Ash inclined his head. “You don’t understand, Sera. The powers he stole have weakened and become nearly nonexistent, but he has not weakened. He is the oldest Primal. The most powerful. He could kill any of us. And then what? A new god can’t rise. Not without Life. That will impact the mortal realm. Your home. Nothing can be done.” He leaned toward me. “At least, that’s what I believed. My father never told me or anyone about why he made the deal. It’s been a godsdamn mystery for over two hundred years. But he had a reason.” His gaze flickered over my features. “He gave us a chance for something to be done.”

  I rocked back and then forward. “Like what? What can I do with just an ember of life besides bring back the dead?” I said, and then a strangled laugh left me. “And, yes, I know that sounds impressive and all—”

  “Sounds?” Saion coughed out a laugh. “It is impressive.”

  “I-I know that, but how can that change anything? How can that undo what Kolis has done?”

  Ash touched one of my hands, causing the familiar jolt. “What Kolis did can’t be undone, but what my father did by placing what had to be his ember of life in you? Hidden away in a mortal bloodline this whole time? He made sure there was a chance for life.”

  “It’s got to be more than that,” Rhahar said, leaning against the back of his cousin’s chair. “Most of us weren’t alive when Eythos was King. Hell, some of us weren’t even alive when Eythos lived.”

  Rhain and Bele lifted their hands.

  “But I just don’t think what he did only means that a Primal ember of life is still in existence.” Rhahar shook his head. “It has to mean something else.”

  “Agreed.” Saion eyed me.

  “But what?” I looked around the room.

  “That part is still a mystery.” Ash’s hand slid off mine as he leaned back. “What’s going on in your head right now?”

  I laughed, eyes widening slightly. “I don’t think you really want to know.”

  “I do.”

  I saw Saion raise his brows in doubt. “Wait. This is your father’s ember of life. Does that somehow make us…related?”

  Ash barked out a laugh. “Good gods, no. It’s not like that. It would be like taking someone’s blood. That doesn’t make you related to them.”

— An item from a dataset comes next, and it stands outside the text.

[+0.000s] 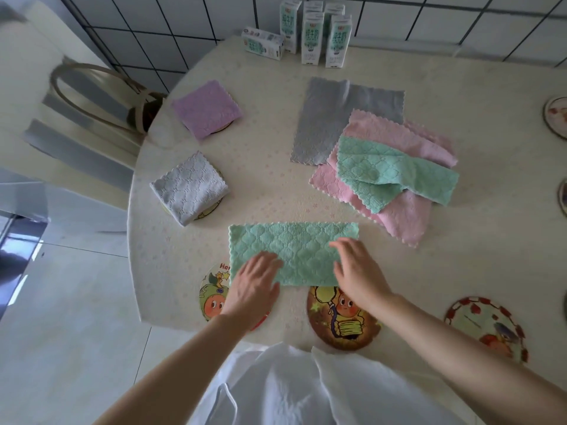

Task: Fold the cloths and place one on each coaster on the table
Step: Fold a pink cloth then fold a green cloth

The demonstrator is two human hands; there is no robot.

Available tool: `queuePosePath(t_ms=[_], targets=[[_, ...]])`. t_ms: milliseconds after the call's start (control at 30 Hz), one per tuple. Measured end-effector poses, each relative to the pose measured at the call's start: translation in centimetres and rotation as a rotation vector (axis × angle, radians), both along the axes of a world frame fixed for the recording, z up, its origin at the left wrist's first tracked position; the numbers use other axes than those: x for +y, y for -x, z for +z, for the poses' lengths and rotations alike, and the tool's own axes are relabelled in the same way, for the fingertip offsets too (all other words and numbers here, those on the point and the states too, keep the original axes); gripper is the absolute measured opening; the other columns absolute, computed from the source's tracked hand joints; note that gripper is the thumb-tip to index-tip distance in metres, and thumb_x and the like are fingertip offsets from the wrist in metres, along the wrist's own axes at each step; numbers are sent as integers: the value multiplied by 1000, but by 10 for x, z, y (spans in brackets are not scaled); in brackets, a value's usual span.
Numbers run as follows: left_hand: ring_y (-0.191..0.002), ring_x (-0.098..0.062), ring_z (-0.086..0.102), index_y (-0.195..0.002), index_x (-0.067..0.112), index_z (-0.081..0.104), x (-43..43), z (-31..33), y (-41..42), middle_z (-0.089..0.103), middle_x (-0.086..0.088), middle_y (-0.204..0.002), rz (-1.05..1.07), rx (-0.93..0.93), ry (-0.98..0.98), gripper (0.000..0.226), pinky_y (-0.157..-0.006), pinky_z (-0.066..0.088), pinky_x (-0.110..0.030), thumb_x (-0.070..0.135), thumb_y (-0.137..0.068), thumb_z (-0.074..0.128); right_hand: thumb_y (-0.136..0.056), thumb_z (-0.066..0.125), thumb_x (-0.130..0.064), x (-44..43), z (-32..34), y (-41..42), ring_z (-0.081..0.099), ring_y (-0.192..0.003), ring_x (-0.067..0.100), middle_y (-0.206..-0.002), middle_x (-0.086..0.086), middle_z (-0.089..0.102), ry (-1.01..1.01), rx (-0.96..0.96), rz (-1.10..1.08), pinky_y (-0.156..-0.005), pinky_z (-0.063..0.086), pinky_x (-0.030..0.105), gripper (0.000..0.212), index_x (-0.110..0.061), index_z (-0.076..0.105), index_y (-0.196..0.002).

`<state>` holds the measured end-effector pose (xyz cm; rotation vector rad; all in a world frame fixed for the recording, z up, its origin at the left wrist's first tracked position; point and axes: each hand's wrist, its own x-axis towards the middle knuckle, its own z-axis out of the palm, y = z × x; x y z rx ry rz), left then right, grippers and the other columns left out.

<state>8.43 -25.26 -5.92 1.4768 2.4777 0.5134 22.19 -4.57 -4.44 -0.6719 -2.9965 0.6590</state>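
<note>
A green cloth (293, 246) lies folded into a long strip at the table's near edge. My left hand (253, 285) rests flat on its lower left part, fingers spread. My right hand (357, 273) lies flat on its right end. Below the cloth are two cartoon coasters, one (210, 297) partly under my left hand and one (340, 323) under my right wrist. A folded purple cloth (205, 108) and a folded white cloth (188, 190) each sit on a coaster at the left. A grey cloth (325, 121), a pink cloth (399, 216) and another green cloth (392, 176) lie unfolded in a pile.
Several milk cartons (313, 35) stand at the table's far edge by the tiled wall. More coasters lie at the right: one (487, 326) near my right forearm, another (557, 116) at the right edge. A chair (92, 96) stands left of the table.
</note>
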Motion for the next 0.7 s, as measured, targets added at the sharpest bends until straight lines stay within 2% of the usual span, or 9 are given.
queuePosePath(t_ms=[100,167,300,400,467,600,700], targets=[[-143,-23,25,-145,15,36,-3,-15,-21,32,-4,-152,-185,58,134,69,-114,26,-44,36,-84,61,-84,56,3,-36,-6,-6,51,-121,22,-130,10,54,-40,15,227,-107,39,31,48,-3,49,-131],[-145,-24,17,-149,16,25,-5,-20,-27,23,-3,-156,-206,99,226,77,-114,25,-45,44,-85,57,-78,55,9,-50,-16,-12,49,-126,26,-135,13,52,-102,-2,317,-108,37,35,57,-2,49,-133],[-145,-27,11,-150,20,18,-15,-22,-26,17,0,-158,-169,116,323,75,-114,23,-51,51,-87,45,-74,39,4,-47,-21,-26,42,-132,30,-143,15,45,-203,-120,415,-105,41,44,63,-2,47,-136],[-147,-25,1,-152,26,10,-36,-25,-14,8,6,-159,-168,112,346,69,-118,11,-50,52,-93,33,-70,40,9,-34,-19,-41,41,-133,31,-144,15,44,-239,-158,412,-105,40,46,70,-6,45,-138],[-147,-22,0,-152,27,9,-54,-26,-3,7,7,-160,-175,131,363,67,-118,8,-48,52,-94,28,-69,39,12,-24,-16,-51,39,-135,31,-146,14,42,-260,-169,406,-107,38,46,74,-7,42,-140],[-147,-20,0,-152,25,5,-87,-24,12,8,8,-160,-122,116,400,67,-115,10,-45,57,-94,18,-66,52,14,-11,-12,-65,42,-132,30,-144,12,44,-267,-220,388,-103,43,43,78,-10,43,-140],[-147,-20,3,-152,24,8,-97,-21,15,12,7,-159,-62,108,407,67,-116,12,-45,55,-95,25,-58,68,12,-9,-10,-61,50,-123,32,-135,13,51,-259,-269,365,-93,50,43,80,-11,51,-132]])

  “Oh, thank gods. ‘Cause that would be…” I trailed off at the sight of the eager stares, hoping I would continue. I cleared my throat. “I just…I don’t know. I can’t think of what else this gift could mean. How it can help. Your father, was his soul destroyed, too?” I asked, thinking that if it hadn’t been, it could be worth the risk of contacting him, even if Ash couldn’t. Then it hit me. “If you could’ve, you would’ve had someone contact him already.”

  “His soul wasn’t destroyed.” Ash’s skin had thinned as wisps of eather swirled in his eyes once more. “Kolis still retained some ember of death in him, just like my father retained some of his ember of life. Enough power for Kolis to capture and hold a soul. He has my father’s soul.”

  “Gods,” I uttered, my stomach churning with nausea. I briefly closed my eyes. “Is your…is your father aware in that state?”

  “I don’t believe so, but I don’t know if that is what I tell myself just to make it easier to deal,” he admitted. A moment passed, and the eather slowed in his eyes. His chest rose with a deep breath, and then he glanced over at Ector. “Now we know why the poppies came back.”

  “What?” I glanced between them.

  Ash’s gaze returned to me. “Remember the flower I told you about?”

  “The temperamental plant that reminds you of me?” I remembered.

  Rhain smothered a laugh behind his hand as Ash nodded. “It’s not like the poppies in the mortal realm. Besides their very poisonous needles, they are more red than orange, and they grow far more abundantly in Iliseeum. Gods…” He drew his thumb along his lower lip. “They haven’t grown here in hundreds of years, but a few days after your arrival, one blossomed in the Red Woods.”

  I remembered seeing him then, crossing the courtyard and entering the Red Woods alone. More than once, that had been what he was checking on. “But I didn’t do anything.”

  “I don’t think you had to do anything but be here,” Nektas said, rubbing a hand along Jadis’s back as she wiggled a bit in his arms. “Your presence is slowly bringing life back.”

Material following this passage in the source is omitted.